Estuaries are dynamic environments, where physical parameters such as temperature, hypoxia and salinity can change rapidly, stochastically and periodically, and can vary across small spatial scales. Successful estuarine residents must adjust their physiology to compensate for this environmental variation. The killifish Fundulus heteroclitus is able to adjust its physiology to compensate for extremes in all of these physical parameters (Burnett et al., 2007), but is perhaps most notable for its ability to acclimate to salinities from nearly four times that of seawater down to freshwater (Griffith, 1974). Within Atlantic coast estuarine habitats, F. heteroclitus is the numerically dominant vertebrate (Yozzo and Smith, 1997; Sweeney et al., 1998), and their extreme osmotic plasticity enables them to exploit osmotic niches that span the continuum from marine to freshwater. We apply a comparative approach, together with a physiological genomics experimental design, to explore the functional genomic mechanisms that enable this extreme physiological flexibility and account for subtle differences in hypo-osmotic tolerance.

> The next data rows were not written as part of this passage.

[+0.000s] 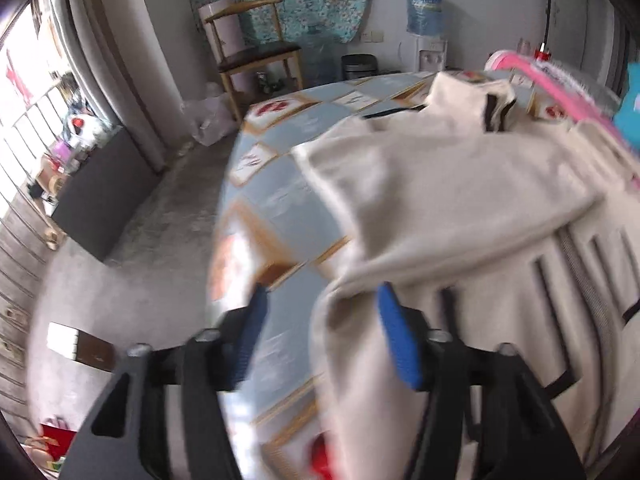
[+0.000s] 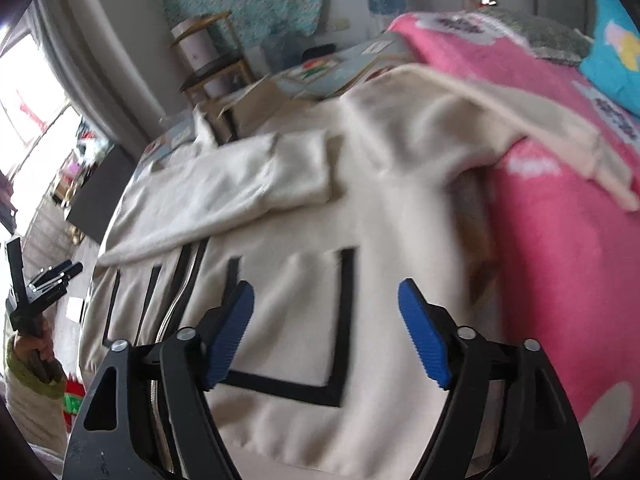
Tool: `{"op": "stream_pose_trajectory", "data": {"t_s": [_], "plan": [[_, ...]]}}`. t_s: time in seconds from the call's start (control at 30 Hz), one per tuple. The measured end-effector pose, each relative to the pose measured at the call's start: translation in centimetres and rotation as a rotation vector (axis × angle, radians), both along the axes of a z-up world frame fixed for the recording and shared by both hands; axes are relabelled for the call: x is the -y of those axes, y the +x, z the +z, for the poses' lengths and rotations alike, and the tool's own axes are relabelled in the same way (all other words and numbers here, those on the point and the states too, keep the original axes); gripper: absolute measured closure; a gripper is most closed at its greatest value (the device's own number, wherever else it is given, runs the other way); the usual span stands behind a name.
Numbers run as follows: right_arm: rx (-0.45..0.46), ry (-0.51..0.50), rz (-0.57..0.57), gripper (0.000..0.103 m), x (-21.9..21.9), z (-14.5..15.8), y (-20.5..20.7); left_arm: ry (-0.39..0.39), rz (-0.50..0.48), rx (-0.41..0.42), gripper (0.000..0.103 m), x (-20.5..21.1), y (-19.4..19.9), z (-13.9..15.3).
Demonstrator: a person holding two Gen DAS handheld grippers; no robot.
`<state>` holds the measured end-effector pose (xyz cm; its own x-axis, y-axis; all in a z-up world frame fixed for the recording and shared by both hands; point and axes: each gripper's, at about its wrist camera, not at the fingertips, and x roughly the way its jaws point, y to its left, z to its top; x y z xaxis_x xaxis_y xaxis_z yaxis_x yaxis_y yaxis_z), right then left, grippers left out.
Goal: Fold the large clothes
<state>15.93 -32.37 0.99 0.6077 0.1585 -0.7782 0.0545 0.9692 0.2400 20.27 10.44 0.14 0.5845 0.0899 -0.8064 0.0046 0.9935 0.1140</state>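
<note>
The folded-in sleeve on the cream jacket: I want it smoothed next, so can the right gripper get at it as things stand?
Probably yes. The right gripper hangs open above the cream jacket, and the sleeve lies on top, just ahead, with nothing over it.

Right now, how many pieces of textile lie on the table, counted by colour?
Cream: 1, the cream jacket with black trim and a zipper.
Pink: 1, the pink cloth beside it.
Turquoise: 1, the turquoise cloth at the far right edge.
Grey: 1, the grey cloth behind the pink one; it is blurred.
Total: 4
</note>
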Motion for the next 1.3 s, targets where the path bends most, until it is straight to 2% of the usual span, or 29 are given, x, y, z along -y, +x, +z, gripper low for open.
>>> {"op": "stream_pose_trajectory", "data": {"t_s": [0.17,0.3,0.4,0.53,0.57,0.63,0.67,0.8,0.97,1.03,1.1,1.2,1.3], "plan": [[0.03,0.007,-0.158,0.025,7.7,1.8,-0.6,-0.033,-0.051,-0.063,0.03,5.2,4.3,-1.6],[0.016,-0.085,-0.262,0.025,13.8,2.2,0.5,-0.005,-0.061,-0.07,0.03,7.8,6.7,-3.3],[-0.019,-0.199,-0.281,0.025,16.8,1.2,2.2,0.004,-0.051,-0.085,0.03,8.6,8.1,-4.4],[-0.091,-0.332,-0.234,0.026,18.1,-1.3,5.3,-0.016,-0.031,-0.094,0.029,8.3,8.6,-4.8],[-0.103,-0.356,-0.229,0.027,18.3,-1.8,5.8,-0.022,-0.028,-0.096,0.029,8.1,8.7,-4.8],[-0.144,-0.369,-0.233,0.039,19.1,-3.2,7.0,-0.035,-0.024,-0.1,0.029,8.0,8.7,-4.9],[-0.149,-0.336,-0.242,0.042,19.7,-3.5,7.1,-0.038,-0.023,-0.1,0.028,7.9,8.7,-4.9],[-0.101,-0.235,-0.28,0.086,20.5,-1.8,6.3,-0.034,-0.023,-0.099,0.028,7.8,8.6,-4.9],[-0.022,0.036,-0.283,0.09,20.4,2.8,3.8,-0.037,-0.036,-0.094,0.028,7.8,8.5,-5.0],[-0.001,0.189,-0.254,0.09,19.3,5.4,2.8,-0.038,-0.041,-0.092,0.028,7.8,8.5,-5.0],[0.011,0.32,-0.199,0.09,17.6,7.5,2.7,-0.04,-0.045,-0.09,0.028,7.8,8.4,-5.0],[0.017,0.456,-0.087,0.09,13.8,10.1,3.3,-0.048,-0.047,-0.088,0.028,7.6,8.4,-5.0],[-0.02,0.606,0.022,0.09,9.0,10.6,4.7,-0.069,-0.043,-0.083,0.028,7.4,8.3,-4.7]]}}
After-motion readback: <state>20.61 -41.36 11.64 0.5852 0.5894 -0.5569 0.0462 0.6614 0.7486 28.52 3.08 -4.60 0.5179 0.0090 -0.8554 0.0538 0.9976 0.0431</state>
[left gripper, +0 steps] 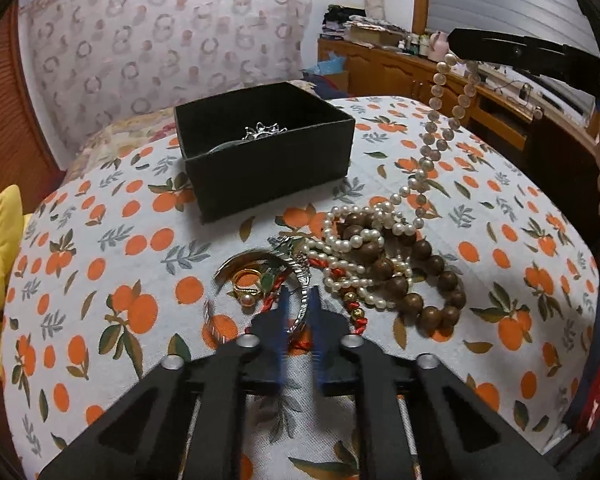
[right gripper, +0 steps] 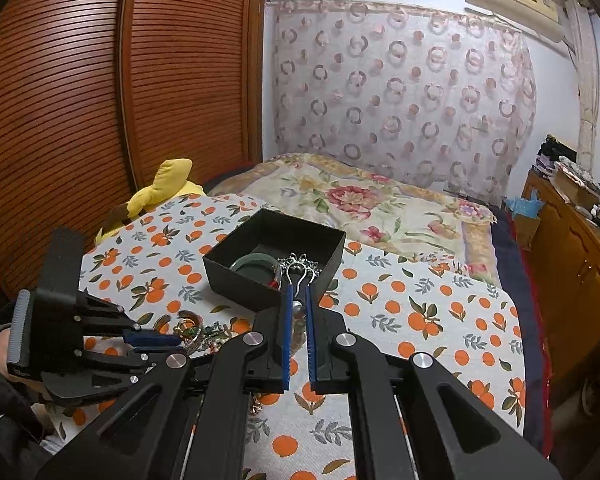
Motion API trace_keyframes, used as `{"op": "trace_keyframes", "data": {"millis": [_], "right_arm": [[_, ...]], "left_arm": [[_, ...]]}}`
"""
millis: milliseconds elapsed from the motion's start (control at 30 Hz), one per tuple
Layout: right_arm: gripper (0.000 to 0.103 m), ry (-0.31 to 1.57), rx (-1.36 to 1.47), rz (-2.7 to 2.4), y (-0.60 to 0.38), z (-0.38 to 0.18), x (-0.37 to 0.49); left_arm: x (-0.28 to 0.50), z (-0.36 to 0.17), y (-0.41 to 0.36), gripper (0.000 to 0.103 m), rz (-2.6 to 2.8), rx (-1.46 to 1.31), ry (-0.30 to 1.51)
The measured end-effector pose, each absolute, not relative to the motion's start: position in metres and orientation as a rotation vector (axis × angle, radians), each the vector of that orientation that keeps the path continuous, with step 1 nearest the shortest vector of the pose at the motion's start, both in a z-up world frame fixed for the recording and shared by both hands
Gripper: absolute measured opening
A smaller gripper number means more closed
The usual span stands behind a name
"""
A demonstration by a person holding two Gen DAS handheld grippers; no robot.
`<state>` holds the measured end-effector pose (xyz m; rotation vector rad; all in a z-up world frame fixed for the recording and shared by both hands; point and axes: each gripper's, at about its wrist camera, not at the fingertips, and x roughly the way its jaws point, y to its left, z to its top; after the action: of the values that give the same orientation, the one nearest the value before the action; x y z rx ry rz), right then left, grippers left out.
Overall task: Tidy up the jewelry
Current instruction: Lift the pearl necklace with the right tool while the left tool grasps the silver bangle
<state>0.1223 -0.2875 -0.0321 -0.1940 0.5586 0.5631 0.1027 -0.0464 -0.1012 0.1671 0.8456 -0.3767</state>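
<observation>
A black open box (left gripper: 266,148) stands on the orange-print cloth; it also shows in the right wrist view (right gripper: 274,258), holding a green bangle (right gripper: 256,265) and a silver ornament (right gripper: 300,265). A pile of jewelry lies in front: white pearl strands (left gripper: 350,240), brown bead bracelet (left gripper: 420,280), gold ring (left gripper: 246,284). My left gripper (left gripper: 300,300) is shut on a silver bangle (left gripper: 302,276) at the pile. My right gripper (right gripper: 299,300) is shut on a large-bead pearl necklace (left gripper: 440,120) and holds it raised; the necklace hangs down to the pile.
A yellow plush toy (right gripper: 168,188) lies at the cloth's left edge. A floral bedspread (right gripper: 360,196) lies beyond the box. A wooden dresser (left gripper: 400,68) with clutter stands at the right. A wooden louvred wardrobe (right gripper: 80,100) is on the left.
</observation>
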Motion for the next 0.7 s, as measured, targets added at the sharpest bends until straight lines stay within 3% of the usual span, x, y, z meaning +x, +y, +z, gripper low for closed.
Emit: {"op": "trace_keyframes", "data": {"millis": [700], "right_arm": [[0.007,0.426,-0.218,0.57,-0.276,0.03,0.113]], "left_arm": [[0.091,-0.034,-0.011,0.004,-0.361,0.026,0.7]]}}
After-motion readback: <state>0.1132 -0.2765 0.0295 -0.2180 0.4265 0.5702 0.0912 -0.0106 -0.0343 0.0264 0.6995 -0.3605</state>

Though much is known about the molecular effectors of osmotic acclimation, comparatively little is known of the signaling and regulatory networks in fish gills that integrate and transduce environmental cues to initiate the physiological acclimation response (Fiol and Kültz, 2007). Though transcription-independent signal transduction is an important component enabling the osmotic compensatory response (Kültz and Avila, 2001), transcriptomics tools offer a holistic top-down discovery-based approach for exploring systems-level mechanisms involved in this complex physiological response.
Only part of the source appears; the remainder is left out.